[Start of Attachment]
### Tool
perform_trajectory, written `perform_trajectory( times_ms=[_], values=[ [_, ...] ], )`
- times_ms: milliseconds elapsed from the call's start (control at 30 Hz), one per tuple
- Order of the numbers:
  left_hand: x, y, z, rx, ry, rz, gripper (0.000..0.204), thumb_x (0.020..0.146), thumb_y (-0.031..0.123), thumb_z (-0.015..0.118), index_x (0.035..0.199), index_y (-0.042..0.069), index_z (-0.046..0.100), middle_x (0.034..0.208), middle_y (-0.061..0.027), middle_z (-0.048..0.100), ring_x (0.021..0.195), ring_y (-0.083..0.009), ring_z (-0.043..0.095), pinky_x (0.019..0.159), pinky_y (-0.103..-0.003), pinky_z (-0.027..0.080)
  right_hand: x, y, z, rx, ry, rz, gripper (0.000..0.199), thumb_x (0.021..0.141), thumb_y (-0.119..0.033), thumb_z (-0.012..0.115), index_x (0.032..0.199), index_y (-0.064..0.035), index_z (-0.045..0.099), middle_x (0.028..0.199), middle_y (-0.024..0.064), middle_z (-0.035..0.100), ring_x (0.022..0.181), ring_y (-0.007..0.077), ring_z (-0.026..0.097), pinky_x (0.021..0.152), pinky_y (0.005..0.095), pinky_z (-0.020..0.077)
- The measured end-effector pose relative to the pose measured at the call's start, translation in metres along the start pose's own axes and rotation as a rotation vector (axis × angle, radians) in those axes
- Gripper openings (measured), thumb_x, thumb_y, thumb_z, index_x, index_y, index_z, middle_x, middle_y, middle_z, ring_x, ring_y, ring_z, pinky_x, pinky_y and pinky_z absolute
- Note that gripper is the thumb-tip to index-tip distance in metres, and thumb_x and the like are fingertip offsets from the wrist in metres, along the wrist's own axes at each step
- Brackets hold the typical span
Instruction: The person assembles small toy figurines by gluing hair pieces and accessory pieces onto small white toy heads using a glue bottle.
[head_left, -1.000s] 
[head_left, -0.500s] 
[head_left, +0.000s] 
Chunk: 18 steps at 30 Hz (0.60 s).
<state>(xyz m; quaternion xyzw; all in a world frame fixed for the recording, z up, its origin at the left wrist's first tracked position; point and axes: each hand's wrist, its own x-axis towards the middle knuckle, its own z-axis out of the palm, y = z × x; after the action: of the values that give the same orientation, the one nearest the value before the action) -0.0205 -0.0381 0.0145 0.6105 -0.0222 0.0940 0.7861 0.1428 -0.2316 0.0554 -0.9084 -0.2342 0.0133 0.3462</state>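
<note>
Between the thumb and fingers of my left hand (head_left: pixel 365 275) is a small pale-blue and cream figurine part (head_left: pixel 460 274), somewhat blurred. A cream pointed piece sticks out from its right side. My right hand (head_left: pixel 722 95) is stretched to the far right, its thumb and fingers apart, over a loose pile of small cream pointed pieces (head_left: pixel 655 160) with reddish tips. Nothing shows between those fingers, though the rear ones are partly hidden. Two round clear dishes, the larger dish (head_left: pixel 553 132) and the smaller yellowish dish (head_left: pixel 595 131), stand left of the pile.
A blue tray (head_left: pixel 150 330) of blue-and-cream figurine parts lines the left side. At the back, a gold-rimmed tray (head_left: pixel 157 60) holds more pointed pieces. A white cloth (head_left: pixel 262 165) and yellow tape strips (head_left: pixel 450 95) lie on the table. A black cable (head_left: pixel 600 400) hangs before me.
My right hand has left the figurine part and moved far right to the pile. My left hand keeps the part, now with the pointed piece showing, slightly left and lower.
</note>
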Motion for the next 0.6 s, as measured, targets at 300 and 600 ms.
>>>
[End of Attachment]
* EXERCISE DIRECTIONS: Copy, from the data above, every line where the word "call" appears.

* RESULT OF THIS TASK:
- times_ms: milliseconds elapsed from the call's start (control at 30 Hz), one per tuple
- The measured end-effector pose relative to the pose measured at the call's start, translation in metres along the start pose's own axes and rotation as a rotation vector (axis × angle, radians) in those axes

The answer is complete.